TASK STATEMENT: The answer is the full listing below, copied exactly, with its pictures omitted.

DATA:
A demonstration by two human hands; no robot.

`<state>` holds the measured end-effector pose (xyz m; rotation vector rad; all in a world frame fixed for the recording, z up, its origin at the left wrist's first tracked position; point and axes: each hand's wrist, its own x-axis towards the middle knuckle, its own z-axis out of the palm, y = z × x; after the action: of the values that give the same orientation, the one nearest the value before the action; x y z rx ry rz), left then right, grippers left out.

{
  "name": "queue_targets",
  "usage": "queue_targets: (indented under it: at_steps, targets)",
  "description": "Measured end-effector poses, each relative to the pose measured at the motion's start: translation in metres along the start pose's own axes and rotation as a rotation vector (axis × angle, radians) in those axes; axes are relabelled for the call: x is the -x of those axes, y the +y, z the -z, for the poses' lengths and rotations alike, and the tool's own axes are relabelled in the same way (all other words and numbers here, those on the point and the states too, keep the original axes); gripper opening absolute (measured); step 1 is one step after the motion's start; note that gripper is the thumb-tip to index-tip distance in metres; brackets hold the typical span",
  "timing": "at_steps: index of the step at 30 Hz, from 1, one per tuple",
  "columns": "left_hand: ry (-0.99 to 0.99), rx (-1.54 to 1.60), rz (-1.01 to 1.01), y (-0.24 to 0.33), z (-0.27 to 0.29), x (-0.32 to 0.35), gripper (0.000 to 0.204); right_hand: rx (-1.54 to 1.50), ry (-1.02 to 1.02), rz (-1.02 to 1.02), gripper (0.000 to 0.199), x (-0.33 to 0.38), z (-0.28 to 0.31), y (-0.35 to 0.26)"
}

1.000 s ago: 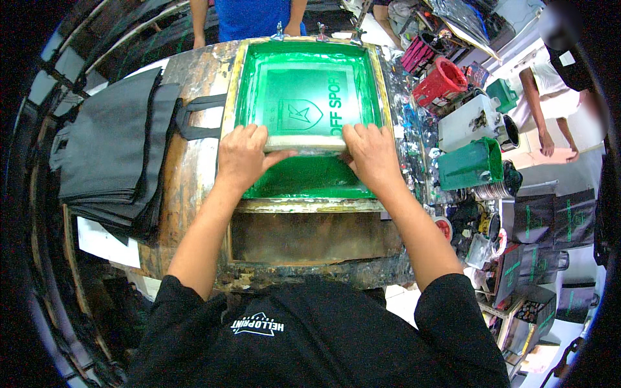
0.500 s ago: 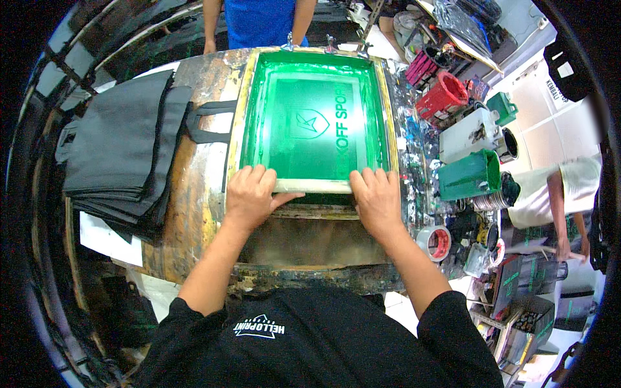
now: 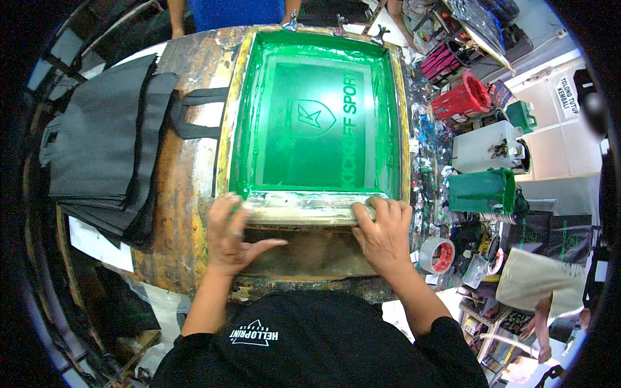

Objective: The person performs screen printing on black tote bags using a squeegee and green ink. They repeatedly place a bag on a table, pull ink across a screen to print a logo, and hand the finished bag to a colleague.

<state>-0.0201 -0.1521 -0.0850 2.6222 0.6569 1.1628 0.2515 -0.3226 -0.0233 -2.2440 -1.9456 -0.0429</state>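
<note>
In front of me lies a screen-printing frame (image 3: 224, 145), its mesh coated green with a shield emblem and lettering. A pale, ink-smeared bar (image 3: 304, 215) crosses its near end; whether it is a squeegee handle or the frame's own rail, I cannot tell. My right hand (image 3: 383, 236) has its fingers curled over the bar's right end. At the near left corner is my left hand (image 3: 228, 236), fingers blurred and thumb stretched out apart from the bar. A dark bag handle (image 3: 197, 131) sticks out from under the frame's left side.
Dark fabric bags (image 3: 97, 139) are stacked at left on the stained table (image 3: 171, 194). Clamps (image 3: 339, 26) line the frame's far edge. At right stand a red container (image 3: 456, 98), a green container (image 3: 482, 192) and a tape roll (image 3: 436, 254). A person in blue (image 3: 236, 11) stands opposite.
My left thumb has come off the bar and the left fingers have loosened. My right hand stays at the bar's right end. The bar now sits against the frame's near end.
</note>
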Motion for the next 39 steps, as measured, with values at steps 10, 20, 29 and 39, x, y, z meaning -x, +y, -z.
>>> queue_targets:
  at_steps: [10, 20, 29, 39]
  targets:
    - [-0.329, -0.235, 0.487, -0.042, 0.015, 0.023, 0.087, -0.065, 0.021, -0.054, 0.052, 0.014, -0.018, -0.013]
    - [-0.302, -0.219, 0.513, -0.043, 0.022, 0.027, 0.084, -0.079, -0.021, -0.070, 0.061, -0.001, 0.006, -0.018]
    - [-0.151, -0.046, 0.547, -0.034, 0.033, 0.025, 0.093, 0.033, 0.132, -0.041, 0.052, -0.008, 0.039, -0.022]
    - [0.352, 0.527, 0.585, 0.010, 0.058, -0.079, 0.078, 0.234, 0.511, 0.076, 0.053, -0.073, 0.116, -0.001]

WRITTEN RESPONSE:
A demonstration by two human hands; no robot.

`<state>` holds the measured end-effector pose (xyz m; rotation vector rad; all in a world frame fixed for the recording, z up, its origin at the left wrist's first tracked position; point and axes: each hand's wrist, its own x-axis towards the middle knuckle, its own z-axis out of the palm, y = z × x; after the action: of the values that give the same orientation, the one nearest the value before the action; x y z rx ry rz), left then right, grippers left out.

{
  "name": "queue_targets",
  "usage": "queue_targets: (indented under it: at_steps, targets)",
  "description": "Measured end-effector poses, each relative to the pose measured at the motion's start: translation in metres along the start pose's own axes and rotation as a rotation vector (axis × angle, radians) in those axes; axes are relabelled for the call: x is the -x of those axes, y the +y, z the -z, for the poses' lengths and rotations alike, and the tool's own axes are relabelled in the same way (all other words and numbers here, those on the point and the states too, keep the original axes); gripper opening absolute (measured); step 1 is one step after the motion's start; note that gripper is the thumb-tip to index-tip distance in metres; brackets hold the typical span",
  "timing": "at_steps: index of the step at 30 Hz, from 1, one per tuple",
  "columns": "left_hand: ry (-0.99 to 0.99), rx (-1.54 to 1.60), rz (-1.01 to 1.01), y (-0.24 to 0.33), z (-0.27 to 0.29), x (-0.32 to 0.35), gripper (0.000 to 0.204); right_hand: rx (-1.54 to 1.50), ry (-1.02 to 1.02), rz (-1.02 to 1.02), gripper (0.000 to 0.199), x (-0.33 to 0.38), z (-0.28 to 0.31), y (-0.35 to 0.26)"
}

1.000 s ago: 
0.500 s ago: 
now: 

Objective: The person performs screen printing on black tote bags using a squeegee and green ink. They repeatedly place a bag on a table, pull ink across a screen to print a logo, and hand the finished bag to a colleague.

<state>-0.0201 -0.1521 -0.0850 2.6222 0.6569 1.1628 0.2515 -0.3226 -0.0233 -2.2440 -1.9456 -0.0429</state>
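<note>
In front of me lies a screen-printing frame (image 3: 224, 145), its mesh coated green with a shield emblem and lettering. A pale, ink-smeared bar (image 3: 304, 215) crosses its near end; whether it is a squeegee handle or the frame's own rail, I cannot tell. My right hand (image 3: 383, 236) has its fingers curled over the bar's right end. At the near left corner is my left hand (image 3: 228, 236), fingers blurred and thumb stretched out apart from the bar. A dark bag handle (image 3: 197, 131) sticks out from under the frame's left side.
Dark fabric bags (image 3: 97, 139) are stacked at left on the stained table (image 3: 171, 194). Clamps (image 3: 339, 26) line the frame's far edge. At right stand a red container (image 3: 456, 98), a green container (image 3: 482, 192) and a tape roll (image 3: 436, 254). A person in blue (image 3: 236, 11) stands opposite.
My left thumb has come off the bar and the left fingers have loosened. My right hand stays at the bar's right end. The bar now sits against the frame's near end.
</note>
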Motion for the next 39 steps, as measured, with values at steps 10, 20, 29 and 39, x, y, z meaning -x, +y, -z.
>>> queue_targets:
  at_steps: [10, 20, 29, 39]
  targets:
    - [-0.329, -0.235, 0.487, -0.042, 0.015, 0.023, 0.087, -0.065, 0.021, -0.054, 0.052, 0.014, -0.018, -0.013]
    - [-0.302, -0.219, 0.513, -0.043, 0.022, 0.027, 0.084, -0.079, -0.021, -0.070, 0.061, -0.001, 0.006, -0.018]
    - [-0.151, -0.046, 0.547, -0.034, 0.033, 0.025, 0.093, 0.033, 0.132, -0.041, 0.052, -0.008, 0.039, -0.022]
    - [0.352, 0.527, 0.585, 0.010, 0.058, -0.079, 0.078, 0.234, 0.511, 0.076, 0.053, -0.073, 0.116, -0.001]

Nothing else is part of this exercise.